WHAT IS NEEDED:
Return the listing below unchanged, minus its pictures.
┌──
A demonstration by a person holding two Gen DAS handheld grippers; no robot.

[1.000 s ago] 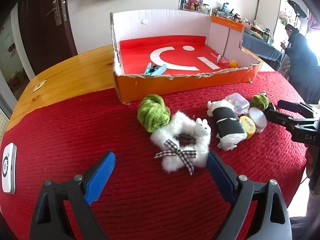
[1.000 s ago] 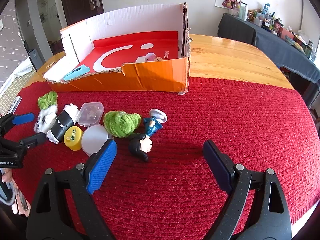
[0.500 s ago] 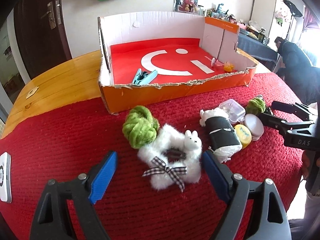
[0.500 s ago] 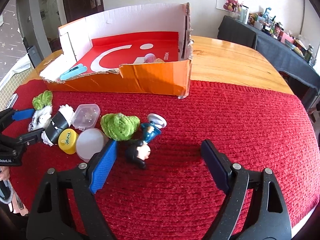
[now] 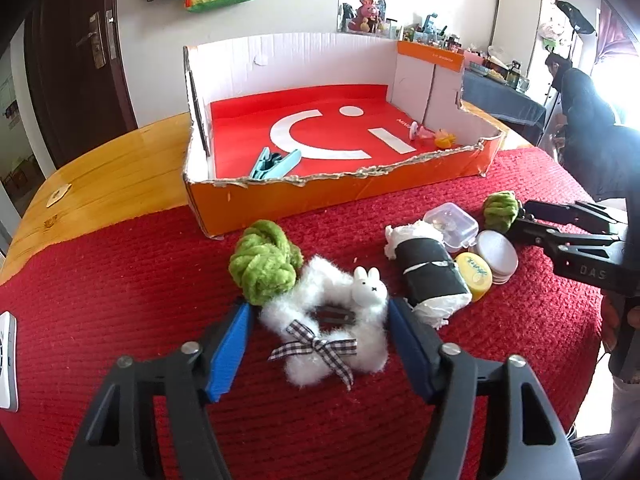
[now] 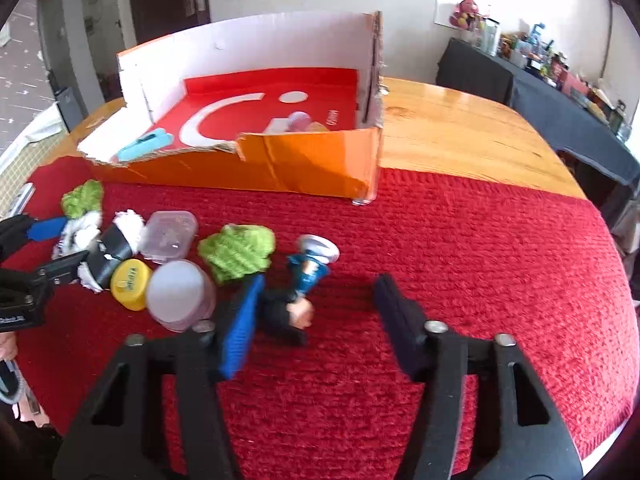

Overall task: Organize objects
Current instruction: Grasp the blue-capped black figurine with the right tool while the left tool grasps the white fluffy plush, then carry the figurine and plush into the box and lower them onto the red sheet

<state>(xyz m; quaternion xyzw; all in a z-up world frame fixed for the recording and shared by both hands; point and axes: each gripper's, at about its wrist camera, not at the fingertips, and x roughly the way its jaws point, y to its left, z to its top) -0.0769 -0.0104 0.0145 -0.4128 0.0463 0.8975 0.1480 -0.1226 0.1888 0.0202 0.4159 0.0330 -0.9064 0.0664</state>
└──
REPLY TO THE TASK:
A demonstration by a person holding two Gen DAS handheld grippers; no robot.

[1.000 s ago] 
[1.000 s ago] 
[0.500 s ago] 
[0.500 s ago] 
[now] 
[now] 

Overall task: Organize objects
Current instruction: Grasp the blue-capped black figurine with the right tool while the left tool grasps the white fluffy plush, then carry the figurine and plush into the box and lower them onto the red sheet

<state>(xyz m; quaternion xyzw; all in a z-up world frame fixed for the recording and shared by both hands; point and axes: each gripper's, at about its wrist camera, not at the fingertips, and x roughly the way its jaws point, y to its left, z to its top) -0.0769 -0.0104 0.0145 -0.4128 0.0463 0.8975 0.1480 -0.1226 0.1888 0.0202 0.4159 0.0330 -0.9064 0.0664</state>

Nothing else remains for this exercise.